5 Freelancing & New Biz Mistakes to AVOID!

So you have a skill or a product, you're ready to start putting it out there into the world - that's fucking awesome! Yay for you!

Honestly, I can't give you a blow by blow on exactly what you need to be doing right now, I'm not gonna give you a 5 step plan to business success (what does that even look like, different for everyone right?!)

But I can tell you a few things NOT to do, so maybe you can avoid making a few of the mistakes I made when I first ventured into this crazy world freelancing and small business-ing. So in no particular order...


This is a biggie for me. When you first start a small biz, or freelancing, there's this mega unspoken pressure that if you don't say YES (lets be real, it's more like 'yes AND I'll have it done yesterday' because we're all so eager to make a good impression) to every single thing that comes your way that somehow you're going to miss out on your 'big break'.

It's just not true.

Mostly, saying yes to everything means you spread yourself so thinly that it actually takes longer to get good at what you're doing and find your niche, because you're more focused on getting as many projects under your belt as possible than actually how good they are.

So trust your gut, and say no to things, projects and people that don't feel right. There's absolutely no shame in telling a prospective client that you don't feel you'd be a good fit or that you don't have time at the moment but you can schedule them in at a later date!

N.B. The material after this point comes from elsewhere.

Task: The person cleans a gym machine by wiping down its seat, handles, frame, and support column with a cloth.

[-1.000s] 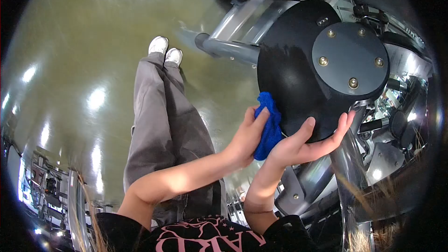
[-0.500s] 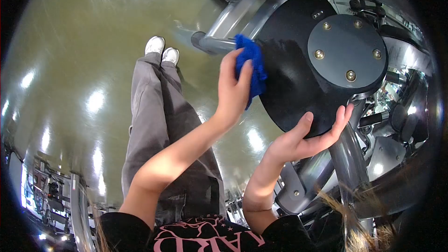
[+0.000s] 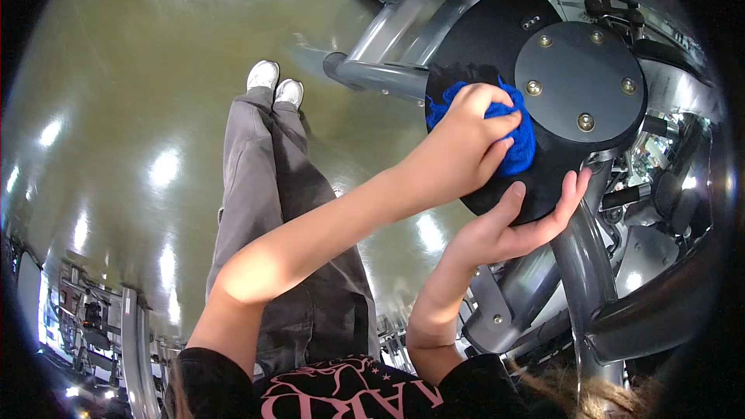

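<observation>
My left hand is closed on a bunched blue cloth, which it presses against the face of a black rounded cover on a gym machine. The cloth lies left of a grey round plate fixed to the cover with several bolts. Darker, wet-looking smears show on the black surface above the cloth. My right hand cups the cover's lower edge, its thumb raised toward the face and its fingers curved along the rim.
A grey tube frame runs beneath the cover, and another metal bar sticks out to its left. My legs and white shoes are on the shiny olive floor. More gym equipment stands at the lower left.
My left hand has moved right with the blue cloth, from the cover's left edge onto its face beside the grey plate. My right hand stays at the lower rim.
</observation>
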A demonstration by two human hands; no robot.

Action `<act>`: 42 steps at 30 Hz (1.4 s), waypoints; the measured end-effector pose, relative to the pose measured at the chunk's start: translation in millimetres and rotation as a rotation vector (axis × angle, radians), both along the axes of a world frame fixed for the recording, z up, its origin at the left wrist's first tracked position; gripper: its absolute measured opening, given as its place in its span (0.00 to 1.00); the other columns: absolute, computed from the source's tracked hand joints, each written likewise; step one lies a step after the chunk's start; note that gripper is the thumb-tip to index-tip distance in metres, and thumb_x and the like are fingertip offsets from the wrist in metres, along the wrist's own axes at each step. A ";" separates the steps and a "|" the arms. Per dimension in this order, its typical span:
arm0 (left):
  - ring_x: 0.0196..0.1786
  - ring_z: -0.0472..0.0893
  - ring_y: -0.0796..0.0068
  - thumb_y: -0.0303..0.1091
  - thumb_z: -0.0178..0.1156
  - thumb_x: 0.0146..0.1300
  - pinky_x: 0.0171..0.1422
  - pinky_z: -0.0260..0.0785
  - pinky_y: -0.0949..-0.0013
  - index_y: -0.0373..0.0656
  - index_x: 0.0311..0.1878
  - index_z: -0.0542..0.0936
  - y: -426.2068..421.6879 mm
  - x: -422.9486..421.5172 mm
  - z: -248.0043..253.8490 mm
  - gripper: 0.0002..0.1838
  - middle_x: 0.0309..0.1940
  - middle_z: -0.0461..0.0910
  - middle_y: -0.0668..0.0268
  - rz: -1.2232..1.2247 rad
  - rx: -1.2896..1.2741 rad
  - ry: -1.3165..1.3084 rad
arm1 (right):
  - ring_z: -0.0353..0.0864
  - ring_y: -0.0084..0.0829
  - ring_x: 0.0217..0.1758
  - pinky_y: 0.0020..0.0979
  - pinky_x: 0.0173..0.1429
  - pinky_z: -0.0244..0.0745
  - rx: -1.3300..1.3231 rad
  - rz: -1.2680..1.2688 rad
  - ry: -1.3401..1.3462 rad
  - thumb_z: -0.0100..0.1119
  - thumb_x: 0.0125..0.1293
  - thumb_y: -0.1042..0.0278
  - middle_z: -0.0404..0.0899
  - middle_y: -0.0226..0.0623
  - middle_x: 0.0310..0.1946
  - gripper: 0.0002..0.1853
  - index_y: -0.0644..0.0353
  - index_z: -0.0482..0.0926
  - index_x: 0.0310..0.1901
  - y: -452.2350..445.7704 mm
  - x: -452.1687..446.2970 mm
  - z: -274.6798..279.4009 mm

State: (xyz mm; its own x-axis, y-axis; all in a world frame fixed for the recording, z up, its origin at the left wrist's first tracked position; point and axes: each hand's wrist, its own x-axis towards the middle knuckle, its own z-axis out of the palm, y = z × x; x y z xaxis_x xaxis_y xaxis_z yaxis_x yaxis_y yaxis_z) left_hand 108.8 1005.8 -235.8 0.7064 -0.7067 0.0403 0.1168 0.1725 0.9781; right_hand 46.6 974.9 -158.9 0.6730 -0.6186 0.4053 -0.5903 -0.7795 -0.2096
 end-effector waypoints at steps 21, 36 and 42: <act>0.57 0.64 0.49 0.26 0.56 0.52 0.62 0.56 0.55 0.44 0.51 0.76 -4.0 -6.6 15.6 0.20 0.49 0.66 0.54 0.053 -0.145 -0.034 | 0.59 0.46 0.66 0.45 0.69 0.49 0.080 -0.062 -0.157 0.34 0.67 0.56 0.60 0.56 0.62 0.27 0.71 0.63 0.58 5.7 6.1 -4.8; 0.54 0.67 0.54 0.25 0.53 0.55 0.61 0.58 0.60 0.41 0.51 0.75 -15.5 -7.7 -21.5 0.17 0.50 0.67 0.54 0.155 0.088 -0.012 | 0.59 0.47 0.67 0.44 0.70 0.48 0.024 0.062 -0.129 0.35 0.67 0.63 0.61 0.58 0.60 0.23 0.74 0.63 0.57 -3.5 -0.8 -6.7; 0.55 0.68 0.55 0.26 0.53 0.55 0.61 0.59 0.60 0.41 0.51 0.77 -34.7 7.1 -49.6 0.18 0.50 0.69 0.54 0.114 0.040 -0.048 | 0.60 0.47 0.66 0.43 0.70 0.48 -0.007 0.056 -0.122 0.36 0.67 0.65 0.63 0.58 0.59 0.23 0.75 0.64 0.56 -2.8 2.4 -6.3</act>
State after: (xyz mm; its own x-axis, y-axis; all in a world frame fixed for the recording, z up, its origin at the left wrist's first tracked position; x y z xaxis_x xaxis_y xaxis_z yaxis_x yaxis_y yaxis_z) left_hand 115.9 971.1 -285.4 0.7802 -0.6235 0.0493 0.0518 0.1430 0.9884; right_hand 49.0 972.2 -165.2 0.6516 -0.5782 0.4910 -0.5162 -0.8123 -0.2715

I was going to leave it at that, but hear me out. No matter how inexperienced you are, you deserve to be compensated for your time and materials if someone has chosen you to work for them or a product you designed or made. Of course as time goes on you absolutely can increase your pricing but its hard to climb from zero!

The other thing to consider, if a lot of us are working for free on the regular, that overall it devalues the creative arts as a whole, therefore making it harder for your peers to get paid too. So by agreeing to working for free it also makes it harder for others to get paid too!

Also ALSO, if a big company runs a 'competition' where they get designers to send in ideas. This is still spec (speculative) work and is BAD. Don't do it. I will likely do a more in depth blog about this at a later date!

(There's only one exception to this that I genuinely find works, which is skill swapping. But really, it only works if the person you're doing the exchange with actually has something you want or need to an equal value. You also need to be able to trust this person, that parts like, super important. But this can work for sure, just get some advice before going ahead!)


Go about every day assuming there might be an opportunity for you! If you're working your 9-5, in the pub or even in the online sphere, keep your ears and eyes peeled for opportunity in all it's forms.

Don't be afraid to put yourself forward if you hear a random stranger mentions something to do with wax melts that you just started making, or needing a new logo for their start-up or whatever your new hustle is!

Don't hold back from introducing yourself, telling someone about your business. Whilst I don't believe in saying yes to absolutely everything that comes your way, I also don't think you should say no to creating those opportunities yourself!

Be your own cheer squad, agent, promo team - you get the idea! Tell anyone that will listen, even in this digital age there is POWER in word of mouth!


For most of us, this journey starts on the side of something else - for me it's balloons, and I absolutely love my crazy job.

But that means you HAVE to carve out time for yourself and set realistic goals, no you're probably not going to be turning a huge profit in your first year or two if you're doing it part time. It's a slow journey when you only have 15 hours a week to work on it!

So pace yourself, allow a day or few evenings a week for yourself and know that it will take time to get to where you see yourself.

God! AND the worst part is that if you set these huge goals that take up ALL of your spare time you're going to end up not doing them all anyway because you're too tired and then you get mad at yourself for not doing them (still guilty of this one!!). I call it the small-biz shame spiral. And it's double sucky when combined with social media and you see all your competitors appearing to be able to do it all (they can't by the way, no one can, social media is an illusion and we all know that now, but its still easy to slip into a bad case of comparisionitis!)


This ones a little harder to enforce, I suppose because as people we are always developing and changing and when your business is so intrinsically linked to YOU, this means it may change with you.

But there's nothing worse than feeling all square peg, round hole about your own business. Whatever your doing, you need to love it, it needs to fulfil some part(s) of you and feel like it aligns with your beliefs and lifestyle. This is especially true if it's something you're doing in your spare time, if you're making sacrifices to do it, it should feel right!

But sometimes as these things change, your biz might have to as well. It's okay if your niche pivots over time with you as you, and the world around you changes and has different needs!

Hopefully my little blog listicle has helped you in some way as you start your journey! I'm not an expert, but I've learned a thing or two over the last few years and these are just a few things I wish I had an older freelancing auntie to tell me at the time!

More From the OB Gang:

@oldcrowco says 'Remember to be clear on how many revisions your fee covers' - this is mainly for designers, but in general always make sure your contracts are super clear, and you take a deposit up front for services!

@cotswold_lioness says 'Schedule an entire day per month for YOU!' - Yes! I personally like to do a half day a week or so but either way, you NEED time to yourself and to recharge to be able to give your small biz or freelance work 100%.